Amidst these disputes, the College Board released the curriculum for its new Advanced Placement (AP) African American Studies Exam in August. But the testing service soon redacted portions of it after Governor Ron DeSantis of Florida pointed out that the syllabus contained “queer theory,” “intersectionality” and “other types of neo-Marxism.” This conflict between DeSantis and the education corporations has launched a public conversation surrounding the place of the College Board in the future of education.

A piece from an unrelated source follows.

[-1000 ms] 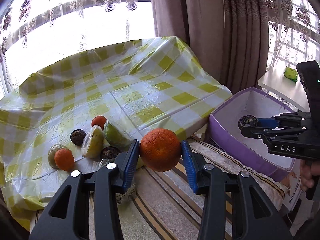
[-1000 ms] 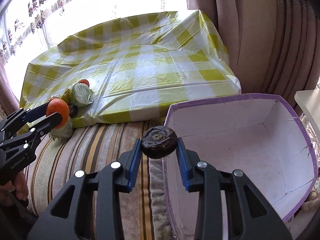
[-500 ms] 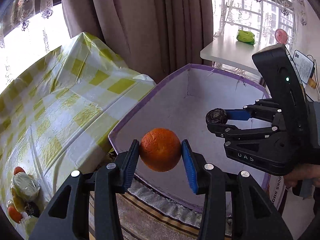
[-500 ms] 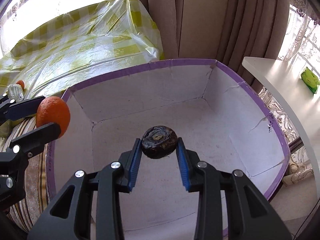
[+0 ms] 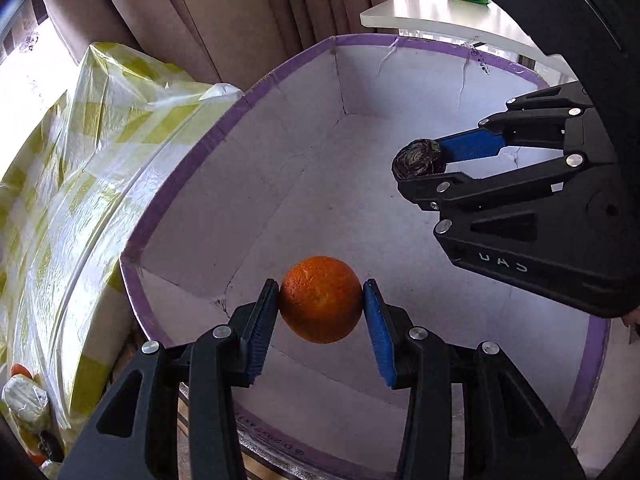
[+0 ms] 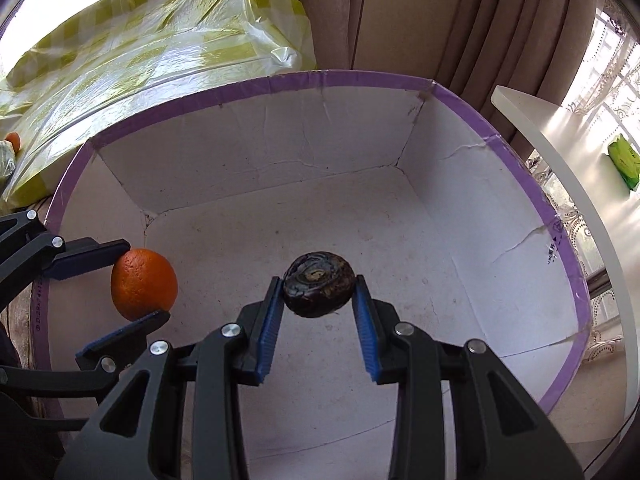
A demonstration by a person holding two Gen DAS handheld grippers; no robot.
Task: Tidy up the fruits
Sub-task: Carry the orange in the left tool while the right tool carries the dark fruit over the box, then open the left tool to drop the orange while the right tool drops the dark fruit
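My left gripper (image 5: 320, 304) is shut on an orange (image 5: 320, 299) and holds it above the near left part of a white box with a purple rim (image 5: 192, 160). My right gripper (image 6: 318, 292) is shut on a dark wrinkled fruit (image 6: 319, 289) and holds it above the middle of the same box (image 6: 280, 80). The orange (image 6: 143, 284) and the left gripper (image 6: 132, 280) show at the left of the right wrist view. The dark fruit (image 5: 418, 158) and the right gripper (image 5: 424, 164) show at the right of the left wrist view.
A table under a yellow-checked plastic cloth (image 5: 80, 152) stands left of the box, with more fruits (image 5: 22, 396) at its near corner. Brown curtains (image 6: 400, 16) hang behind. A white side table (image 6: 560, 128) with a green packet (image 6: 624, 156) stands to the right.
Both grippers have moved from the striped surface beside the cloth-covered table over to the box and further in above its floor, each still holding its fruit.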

DeSantis threatened to ban the curriculum and signed into law Florida’s “Stop Wrongs to Our Kids and Employees Act,” or “Stop WOKE Act,” which prohibits teaching students to bear “personal responsibility” for historic wrongdoings. DeSantis explained: “We won’t allow Florida tax dollars to be spent teaching kids to hate our country or to hate each other. We also have a responsibility to ensure that parents have the means to vindicate their rights when it comes to enforcing state standards.”

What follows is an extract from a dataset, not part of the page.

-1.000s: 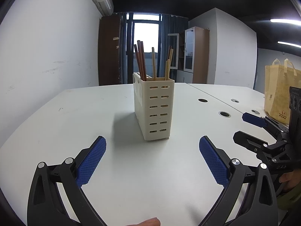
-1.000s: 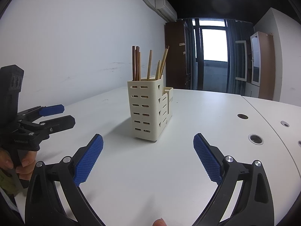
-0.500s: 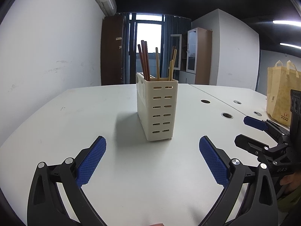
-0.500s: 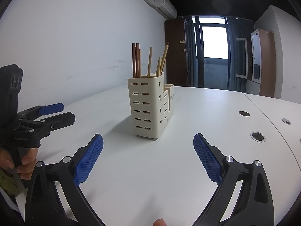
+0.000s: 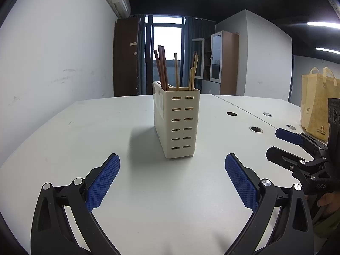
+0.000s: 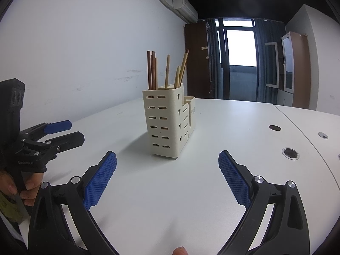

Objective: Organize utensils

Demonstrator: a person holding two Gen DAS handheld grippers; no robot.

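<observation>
A cream slotted utensil holder stands upright on the white table. Several wooden chopsticks stick up out of its tall compartment, dark ones on the left, pale ones on the right. My left gripper is open and holds nothing, a little short of the holder. My right gripper is likewise open and holds nothing, facing the holder's corner. Each gripper shows in the other's view: the right gripper at the right edge, the left gripper at the left edge.
A yellow paper bag stands at the table's right side. Round cable holes dot the table right of the holder. A hand grips the left tool's handle. A white wall runs along the left; cabinets and a window stand behind.
Both cameras have tilted slightly, so the holder sits a little lower and nearer the middle of each view. Both grippers stay open.
</observation>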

Conservatives and opponents of the current structure of public education have celebrated DeSantis’s move and taken it as an opportunity to explore alternatives to the College Board.

President of Notre Dame College Republicans P.J. Butler told the Rover: “Florida’s fight against the College Board is a step in the right direction for restoring merit to and improving the substance of entry testing for higher education. As Ron DeSantis has demonstrated through his prudential use of political tools, governors can exert significant impact on university systems through board appointments, curriculum formation, and even an evaluation of partnerships.” 

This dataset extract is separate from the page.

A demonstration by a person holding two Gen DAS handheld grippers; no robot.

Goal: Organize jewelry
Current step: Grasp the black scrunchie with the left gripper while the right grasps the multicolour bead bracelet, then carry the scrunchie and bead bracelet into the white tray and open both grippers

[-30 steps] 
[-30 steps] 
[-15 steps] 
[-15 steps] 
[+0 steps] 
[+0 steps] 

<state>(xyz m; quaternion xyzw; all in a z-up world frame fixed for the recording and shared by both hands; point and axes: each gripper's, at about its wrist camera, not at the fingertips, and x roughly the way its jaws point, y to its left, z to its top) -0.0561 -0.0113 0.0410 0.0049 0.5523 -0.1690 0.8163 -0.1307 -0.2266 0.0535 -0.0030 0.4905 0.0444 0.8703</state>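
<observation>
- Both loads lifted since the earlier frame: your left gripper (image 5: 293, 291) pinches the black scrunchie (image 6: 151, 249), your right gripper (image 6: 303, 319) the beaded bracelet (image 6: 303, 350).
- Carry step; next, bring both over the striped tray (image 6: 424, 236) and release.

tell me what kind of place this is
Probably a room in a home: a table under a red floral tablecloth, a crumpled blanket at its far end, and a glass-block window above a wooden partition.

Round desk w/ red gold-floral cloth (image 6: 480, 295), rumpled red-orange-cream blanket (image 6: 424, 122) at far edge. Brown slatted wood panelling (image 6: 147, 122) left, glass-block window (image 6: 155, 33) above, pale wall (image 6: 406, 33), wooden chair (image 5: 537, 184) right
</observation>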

“Conservatives must continue to develop a cohesive blueprint to reform these institutions in states where they have the electoral support to do so and provide their citizens with high-quality education that is free from progressive ideology,” Butler concluded.

Another member of Notre Dame College Republicans, Luca Fanucchi, added via email, “I wholeheartedly support [DeSantis’s decision]. I think the best argument I’ve heard on the topic is that black history is American history. It is unnecessary and divisive to try to single out the black community as requiring a special class or education apart from American history as a whole.”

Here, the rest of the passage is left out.